* [WHAT TO WORK ON]: In the listing below, count the lines containing the string "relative". Reply with that number only.

* [RECORDS PROVIDED]:
● ● ●
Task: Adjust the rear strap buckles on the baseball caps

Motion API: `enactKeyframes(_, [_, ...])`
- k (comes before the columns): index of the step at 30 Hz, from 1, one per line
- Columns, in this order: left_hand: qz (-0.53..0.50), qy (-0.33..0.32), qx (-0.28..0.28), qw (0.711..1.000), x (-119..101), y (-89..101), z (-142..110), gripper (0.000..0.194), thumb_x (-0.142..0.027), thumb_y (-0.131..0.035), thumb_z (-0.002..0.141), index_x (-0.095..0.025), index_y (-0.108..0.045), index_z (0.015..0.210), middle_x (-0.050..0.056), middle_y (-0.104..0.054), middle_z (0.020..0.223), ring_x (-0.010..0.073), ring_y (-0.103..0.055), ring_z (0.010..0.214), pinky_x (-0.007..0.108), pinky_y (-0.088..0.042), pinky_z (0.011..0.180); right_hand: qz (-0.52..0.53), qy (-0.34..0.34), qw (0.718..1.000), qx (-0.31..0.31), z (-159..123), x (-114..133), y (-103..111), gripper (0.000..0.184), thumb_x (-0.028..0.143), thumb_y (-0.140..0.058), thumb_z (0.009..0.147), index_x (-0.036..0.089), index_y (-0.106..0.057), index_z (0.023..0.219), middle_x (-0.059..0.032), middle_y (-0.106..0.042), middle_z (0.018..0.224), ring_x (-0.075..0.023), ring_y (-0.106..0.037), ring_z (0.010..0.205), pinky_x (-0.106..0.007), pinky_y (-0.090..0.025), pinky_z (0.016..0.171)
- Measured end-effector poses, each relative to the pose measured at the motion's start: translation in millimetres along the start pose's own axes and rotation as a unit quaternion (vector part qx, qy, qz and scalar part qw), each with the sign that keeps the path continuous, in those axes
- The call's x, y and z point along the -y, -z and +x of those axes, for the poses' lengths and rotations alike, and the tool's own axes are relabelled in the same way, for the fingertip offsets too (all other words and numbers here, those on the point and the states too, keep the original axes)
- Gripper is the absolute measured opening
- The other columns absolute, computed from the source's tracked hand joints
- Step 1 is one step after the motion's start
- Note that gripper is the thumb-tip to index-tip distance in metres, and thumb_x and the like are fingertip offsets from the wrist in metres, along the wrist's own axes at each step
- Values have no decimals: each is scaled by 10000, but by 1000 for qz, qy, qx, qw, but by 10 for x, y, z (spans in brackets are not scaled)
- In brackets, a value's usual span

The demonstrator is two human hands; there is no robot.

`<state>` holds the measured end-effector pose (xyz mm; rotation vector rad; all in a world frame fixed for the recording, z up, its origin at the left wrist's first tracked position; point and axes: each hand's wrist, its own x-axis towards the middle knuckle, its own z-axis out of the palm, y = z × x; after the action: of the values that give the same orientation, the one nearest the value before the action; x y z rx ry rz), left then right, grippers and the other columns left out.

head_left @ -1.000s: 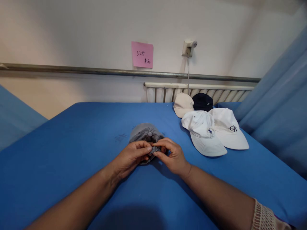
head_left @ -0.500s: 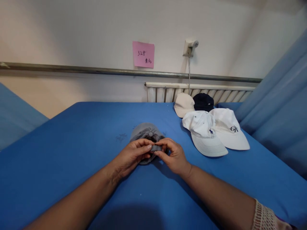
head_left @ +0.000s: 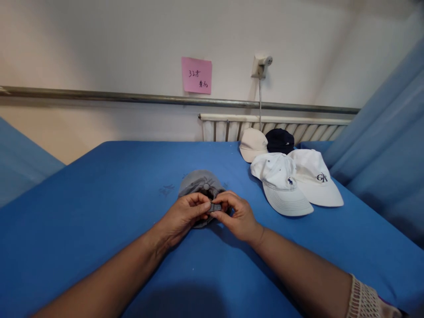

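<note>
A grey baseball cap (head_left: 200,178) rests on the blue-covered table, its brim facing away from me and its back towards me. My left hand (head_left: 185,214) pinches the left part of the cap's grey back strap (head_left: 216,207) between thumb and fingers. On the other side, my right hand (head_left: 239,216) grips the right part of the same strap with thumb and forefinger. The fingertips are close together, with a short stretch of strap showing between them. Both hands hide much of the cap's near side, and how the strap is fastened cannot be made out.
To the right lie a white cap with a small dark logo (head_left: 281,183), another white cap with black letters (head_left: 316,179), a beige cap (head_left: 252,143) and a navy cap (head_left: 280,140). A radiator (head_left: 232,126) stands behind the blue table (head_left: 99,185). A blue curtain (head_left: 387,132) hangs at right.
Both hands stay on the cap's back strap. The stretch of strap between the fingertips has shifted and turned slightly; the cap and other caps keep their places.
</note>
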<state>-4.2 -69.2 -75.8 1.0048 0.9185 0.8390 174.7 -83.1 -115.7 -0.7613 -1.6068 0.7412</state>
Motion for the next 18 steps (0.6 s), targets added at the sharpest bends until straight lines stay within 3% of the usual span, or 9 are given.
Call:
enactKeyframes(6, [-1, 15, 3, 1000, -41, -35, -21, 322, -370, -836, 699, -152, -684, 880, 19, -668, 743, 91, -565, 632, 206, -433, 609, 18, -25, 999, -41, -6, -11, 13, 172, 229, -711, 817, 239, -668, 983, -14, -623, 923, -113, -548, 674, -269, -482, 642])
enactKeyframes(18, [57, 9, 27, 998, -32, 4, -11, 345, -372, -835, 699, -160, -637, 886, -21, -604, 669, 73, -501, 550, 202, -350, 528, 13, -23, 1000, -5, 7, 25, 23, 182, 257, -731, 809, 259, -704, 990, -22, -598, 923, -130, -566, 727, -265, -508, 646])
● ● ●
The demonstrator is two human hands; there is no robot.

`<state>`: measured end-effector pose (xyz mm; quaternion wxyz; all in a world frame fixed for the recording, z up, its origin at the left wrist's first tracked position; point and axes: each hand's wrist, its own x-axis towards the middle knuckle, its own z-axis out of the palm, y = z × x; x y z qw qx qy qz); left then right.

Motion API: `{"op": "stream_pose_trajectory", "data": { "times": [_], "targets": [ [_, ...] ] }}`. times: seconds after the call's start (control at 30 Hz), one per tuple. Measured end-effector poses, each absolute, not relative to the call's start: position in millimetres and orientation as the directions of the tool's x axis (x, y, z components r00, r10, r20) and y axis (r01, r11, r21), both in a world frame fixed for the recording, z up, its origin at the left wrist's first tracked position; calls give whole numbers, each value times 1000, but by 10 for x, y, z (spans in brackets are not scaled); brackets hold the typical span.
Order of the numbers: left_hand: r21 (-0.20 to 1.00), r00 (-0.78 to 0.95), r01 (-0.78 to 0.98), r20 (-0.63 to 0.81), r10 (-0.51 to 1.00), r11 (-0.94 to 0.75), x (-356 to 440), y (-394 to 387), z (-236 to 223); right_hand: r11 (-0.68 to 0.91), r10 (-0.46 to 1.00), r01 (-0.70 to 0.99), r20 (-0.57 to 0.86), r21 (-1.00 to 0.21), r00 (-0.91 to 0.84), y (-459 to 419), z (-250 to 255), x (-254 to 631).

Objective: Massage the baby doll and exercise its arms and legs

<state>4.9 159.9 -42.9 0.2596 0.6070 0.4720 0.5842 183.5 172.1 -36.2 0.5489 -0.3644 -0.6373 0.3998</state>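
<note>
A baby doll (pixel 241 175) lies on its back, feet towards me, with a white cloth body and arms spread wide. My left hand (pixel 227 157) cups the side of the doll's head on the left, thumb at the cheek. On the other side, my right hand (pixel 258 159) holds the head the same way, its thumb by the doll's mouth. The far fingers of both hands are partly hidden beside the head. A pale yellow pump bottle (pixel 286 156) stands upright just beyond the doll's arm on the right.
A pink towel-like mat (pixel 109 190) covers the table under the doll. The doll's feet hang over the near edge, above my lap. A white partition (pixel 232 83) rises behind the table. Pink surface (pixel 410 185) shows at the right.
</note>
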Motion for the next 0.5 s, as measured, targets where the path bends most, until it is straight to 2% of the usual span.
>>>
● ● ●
* [YOUR SOLUTION]: 2